Una delle storie di resilienza che emerge da questa situazione è quella di Nema Tabu, una migrante sud sudanese che, dopo essere arrivata in Uganda nel 2016, ha intrapreso un ruolo attivo nella sua comunità. Nema è diventata volontaria sanitaria nel Rhino Camp, un’iniziativa che offre assistenza medica fondamentale a migliaia di persone. Con il supporto di Amref e il progetto Scorep+, Nema ha ricevuto formazione che le permette di offrire vaccini e assistenza prenatale, contribuendo così a ridurre il tasso di mortalità materna nella sua comunità.

“Quando siamo arrivati qui, ci hanno dato un pezzo di terra e alcune risorse per iniziare una nuova vita. Il supporto di Amref ci consente di garantire che le mamme possano partorire in sicurezza,” ha detto Nema, evidenziando come l’assistenza sanitaria accessibile possa trasformare le vite di molte famiglie. Il centro sanitario Ofua 6, dove Nema lavora, è un punto di riferimento annuale per oltre 20.000 persone, e negli ultimi trimestri ha curato migliaia di pazienti per malattie comuni.

Tuttavia, nonostante i progressi, ci sono ancora lacune significative, come la mancanza di una sala parto attrezzata, che richiederebbe investimenti e risorse supplementari. Il lavoro di Nema e di altri volontari è inestimabile nel creare reti di supporto per una popolazione vulnerabile.

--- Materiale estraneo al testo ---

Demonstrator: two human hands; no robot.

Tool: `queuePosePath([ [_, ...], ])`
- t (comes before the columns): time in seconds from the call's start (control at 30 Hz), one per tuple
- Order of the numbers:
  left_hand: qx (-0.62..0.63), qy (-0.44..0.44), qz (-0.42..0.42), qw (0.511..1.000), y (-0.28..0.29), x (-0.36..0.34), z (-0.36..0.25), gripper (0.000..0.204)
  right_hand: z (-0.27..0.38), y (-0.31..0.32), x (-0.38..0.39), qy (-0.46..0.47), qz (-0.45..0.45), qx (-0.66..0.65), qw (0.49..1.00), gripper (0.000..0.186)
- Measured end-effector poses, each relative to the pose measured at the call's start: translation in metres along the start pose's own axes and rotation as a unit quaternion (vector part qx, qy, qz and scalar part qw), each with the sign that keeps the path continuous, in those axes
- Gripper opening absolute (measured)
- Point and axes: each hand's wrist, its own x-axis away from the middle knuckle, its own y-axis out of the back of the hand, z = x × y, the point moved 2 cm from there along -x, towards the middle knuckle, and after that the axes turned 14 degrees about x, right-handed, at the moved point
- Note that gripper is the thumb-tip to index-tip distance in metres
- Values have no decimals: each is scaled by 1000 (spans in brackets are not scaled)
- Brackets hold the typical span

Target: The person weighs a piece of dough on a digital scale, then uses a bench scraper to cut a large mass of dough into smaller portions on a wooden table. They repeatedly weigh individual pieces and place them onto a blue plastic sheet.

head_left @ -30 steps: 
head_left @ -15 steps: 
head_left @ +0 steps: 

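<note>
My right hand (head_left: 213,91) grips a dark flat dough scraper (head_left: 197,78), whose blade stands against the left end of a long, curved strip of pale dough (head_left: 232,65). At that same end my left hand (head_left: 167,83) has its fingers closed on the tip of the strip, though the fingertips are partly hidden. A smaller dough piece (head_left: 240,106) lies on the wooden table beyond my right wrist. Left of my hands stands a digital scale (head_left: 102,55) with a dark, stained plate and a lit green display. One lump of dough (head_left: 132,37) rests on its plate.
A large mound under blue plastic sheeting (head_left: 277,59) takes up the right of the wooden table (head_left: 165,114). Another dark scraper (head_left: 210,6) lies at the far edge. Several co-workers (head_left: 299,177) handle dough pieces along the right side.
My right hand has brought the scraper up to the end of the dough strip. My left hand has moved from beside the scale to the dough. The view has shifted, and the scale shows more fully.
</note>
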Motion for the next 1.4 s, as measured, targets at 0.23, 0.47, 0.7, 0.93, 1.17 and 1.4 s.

L’importanza di dare visibilità alla migrazione interna

Il dramma della migrazione interna in Africa è spesso oscurato dai resoconti che si concentrano sulle traversate del Mediterraneo e sulle tragedie riportate dai media. Micucci sottolinea che “la maggior parte dei migranti rimane all’interno del continente africano, affrontando viaggi altrettanto disumani.” È fondamentale dare visibilità a storie come quelle di Teresa e Nema, come esempio di speranza e determinazione in un contesto di precarietà e sfide.

In Uganda, pur accogliendo un alto numero di migranti nei distretti di Terego e Madi-Okolo, il governo locale si trova a dover affrontare risorse limitate e infrastrutture insufficienti. Progetti come Scorep+ non solo forniscono servizi essenziali, ma creano anche modelli di solidarietà e cooperazione tra le comunità migranti e quelle ospitanti.

Le testimonianze raccolte in questa giornata ci ricordano che la migrazione è un fenomeno complesso, colmo di esperienze, sfide e speranze. Ogni storia di vita come quella di Teresa e Nema deve essere ascoltata e condivisa per alimentare un dibattito più completo e profondo su ciò che significa cercare una vita dignitosa in condizioni avverse. La questione della migrazione interna richiede un’attenzione costante e un impegno collettivo voler garantire a tutti la salute, il futuro e la dignità.